No evento, os participantes elaboraram perspectivas para o futuro em relação à igualdade de gênero no Judiciário moçambicano, entre elas:

- Participação plena e efetiva das mulheres e igualdade na liderança para a tomada de decisões, conforme o Objetivo de Desenvolvimento Sustentável 5 (ODS 5) da Organização das Nações Unidas (ONU);
- Consolidar unidades de gênero nas magistraturas;
- Aderir a padrões internacionais em relação a políticas públicas de gênero;
- Promover a representatividade não só no acesso a tribunais e procuradorias, mas também na ocupação de cargos de direção e chefia;
- Associativismo das magistradas;
- Reforçar o ensino de gênero em cursos de formação e capacitação para magistrados;
- Maior quantidade de juízas e procuradoras em atuação nas áreas de gestão e de governança;
- Diagnosticar a sub-representação feminina no Judiciário moçambicano.

A troca de informações e a cooperação entre a formação e no aperfeiçoamento de juízes e desembargadores sobre o tema permite traçar paralelos entre Brasil e Moçambique. Os dois países já realizaram projeto de cooperação Sul-Sul sobre a temática, com intercâmbio de boas práticas entre governos e sociedade civil no combate à violência contra a mulher e empoderamento econômico feminino.

No Brasil, o debate sobre gênero no sistema judicial tem levado à melhoria de políticas para maior inserção de mulheres no Judiciário. “Ainda assim, Moçambique está mais avançado do que nós em relação à quantidade de juízas”, afirma a juíza do Tribunal Regional do Trabalho da 1ª Região (TRT-1) e membro do Encontro Nacional de Juízas e Juízes Negros (Enajun), Adriana Meireles Melonio.

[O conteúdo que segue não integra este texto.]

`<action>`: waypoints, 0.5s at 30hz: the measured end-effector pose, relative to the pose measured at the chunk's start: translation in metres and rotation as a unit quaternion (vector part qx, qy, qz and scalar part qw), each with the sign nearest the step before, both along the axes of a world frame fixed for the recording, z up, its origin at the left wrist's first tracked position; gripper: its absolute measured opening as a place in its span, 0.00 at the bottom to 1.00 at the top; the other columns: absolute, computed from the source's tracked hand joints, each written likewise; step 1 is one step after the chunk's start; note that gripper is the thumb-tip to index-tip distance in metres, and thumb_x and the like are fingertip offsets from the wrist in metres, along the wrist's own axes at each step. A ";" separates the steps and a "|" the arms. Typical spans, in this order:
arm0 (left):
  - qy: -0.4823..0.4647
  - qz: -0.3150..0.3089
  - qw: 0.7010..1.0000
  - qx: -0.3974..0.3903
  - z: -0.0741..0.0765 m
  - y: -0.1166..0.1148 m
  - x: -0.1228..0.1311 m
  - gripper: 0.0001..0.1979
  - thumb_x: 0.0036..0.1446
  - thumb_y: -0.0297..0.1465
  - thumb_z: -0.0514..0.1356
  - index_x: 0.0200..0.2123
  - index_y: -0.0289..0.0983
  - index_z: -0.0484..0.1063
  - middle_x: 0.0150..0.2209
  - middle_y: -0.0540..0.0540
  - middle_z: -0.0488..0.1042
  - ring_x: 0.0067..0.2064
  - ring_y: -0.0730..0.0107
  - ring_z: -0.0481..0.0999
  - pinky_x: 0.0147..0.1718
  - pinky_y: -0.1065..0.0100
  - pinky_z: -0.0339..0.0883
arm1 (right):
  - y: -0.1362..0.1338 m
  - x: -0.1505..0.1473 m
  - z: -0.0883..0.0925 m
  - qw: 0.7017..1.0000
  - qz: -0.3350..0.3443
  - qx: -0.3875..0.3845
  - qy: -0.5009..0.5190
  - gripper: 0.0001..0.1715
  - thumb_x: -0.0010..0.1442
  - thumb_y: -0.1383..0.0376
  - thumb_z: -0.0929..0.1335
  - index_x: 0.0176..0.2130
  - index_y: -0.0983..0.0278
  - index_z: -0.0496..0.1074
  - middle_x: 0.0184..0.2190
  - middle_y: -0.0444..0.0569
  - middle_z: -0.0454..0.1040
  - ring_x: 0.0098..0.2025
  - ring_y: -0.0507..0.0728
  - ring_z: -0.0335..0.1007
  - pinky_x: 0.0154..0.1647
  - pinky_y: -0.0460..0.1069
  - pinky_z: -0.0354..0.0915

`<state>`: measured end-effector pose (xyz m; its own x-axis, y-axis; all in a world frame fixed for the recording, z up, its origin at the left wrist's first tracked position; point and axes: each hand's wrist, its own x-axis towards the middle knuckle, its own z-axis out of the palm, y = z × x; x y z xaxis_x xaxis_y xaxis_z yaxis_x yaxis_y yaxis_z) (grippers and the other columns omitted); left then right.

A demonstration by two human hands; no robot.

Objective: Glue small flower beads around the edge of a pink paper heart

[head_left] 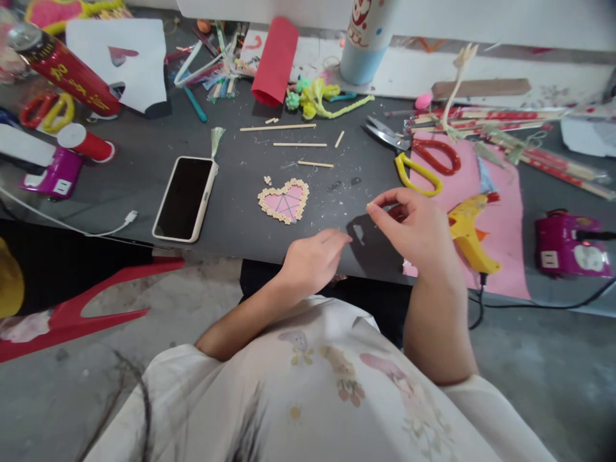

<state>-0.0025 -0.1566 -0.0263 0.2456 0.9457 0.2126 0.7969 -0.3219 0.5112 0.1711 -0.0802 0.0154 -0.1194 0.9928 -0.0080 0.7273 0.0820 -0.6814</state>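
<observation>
My right hand [414, 226] hovers over the black sheet [240, 192], its thumb and forefinger pinched on a tiny pale piece [369, 206]. My left hand [315, 255] rests at the sheet's near edge with fingers curled loosely and nothing visible in them. A small pink heart [283, 200] rimmed with pale bits lies on the sheet to the left of both hands. Several thin wooden sticks [278, 128] lie farther back.
A phone [184, 197] lies face up left of the heart. Scissors [418, 160] and a yellow glue gun [468, 236] sit on pink paper [505, 224] at the right. A red paper roll [274, 61], a bottle [363, 38], purple boxes [570, 247] and craft scraps crowd the back and sides.
</observation>
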 end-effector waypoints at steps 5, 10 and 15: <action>-0.008 -0.057 0.992 -0.110 0.009 -0.007 -0.001 0.27 0.61 0.19 0.47 0.61 0.40 0.65 0.61 0.51 0.72 0.57 0.73 0.76 0.41 0.72 0.73 | 0.001 -0.008 0.000 1.000 0.015 0.017 0.007 0.07 0.57 0.59 0.70 0.34 0.60 0.75 0.28 0.44 0.77 0.25 0.51 0.67 0.29 0.48 0.61; 0.033 -0.041 0.993 -0.101 0.006 -0.014 -0.005 0.24 0.64 0.23 0.50 0.62 0.46 0.64 0.55 0.53 0.77 0.46 0.72 0.81 0.33 0.71 0.71 | 0.000 -0.016 0.000 0.998 0.054 0.009 0.008 0.08 0.58 0.59 0.69 0.35 0.60 0.75 0.29 0.45 0.78 0.24 0.51 0.67 0.29 0.49 0.61; 0.047 0.012 0.998 -0.038 0.004 -0.019 -0.009 0.15 0.65 0.34 0.56 0.55 0.45 0.69 0.45 0.51 0.79 0.36 0.73 0.80 0.23 0.72 0.63 | 0.000 -0.021 -0.001 0.996 0.081 0.033 -0.021 0.07 0.59 0.60 0.68 0.35 0.60 0.74 0.30 0.47 0.78 0.26 0.54 0.68 0.31 0.50 0.60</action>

Dados do último perfil demográfico do Conselho Nacional de Justiça (CNJ), publicado em 2018, mostram que só 38% dos magistrados brasileiros são mulheres. Desse total, as mulheres são 44% dos juízes substitutos; isto é, os que estão ingressando na carreira, 39% dos juízes titulares e 23% dos desembargadores. “Na medida em que há progressão na carreira, há uma queda da participação feminina em cargos mais altos”, relatou a magistrada.

A procuradora federal, assessora do Supremo Tribunal Federal (STF) e integrante da Associação Internacional de Direito Constitucional (IACL-AIDC), Manuellita Hermes, também participou da live. Mediador do evento, o assessor especial da ENM Marcelo Piragibe destacou a série especial sobre a Consciência Negra realizada pela AMB, em que a história de um magistrado negro é contada a cada dia. O debate faz parte das celebrações da instituição de ensino sobre a data.

Leia os episódios da série que já foram postados: juízes Anselmo Oliveira (TJ-SE), Antônia Faleiros (TJ-BA) e Luciana Maranhão (TJ-PE).

O diretor-presidente da instituição, Caetano Levi Lopes, disse que não há como apagar o racismo da história, mas que a sociedade pode lutar pelo fim da discriminação. “Mas podemos, sim, nos redimir com essa luta pelo fim da discriminação para que sejamos todos realmente iguais”, declarou o desembargador.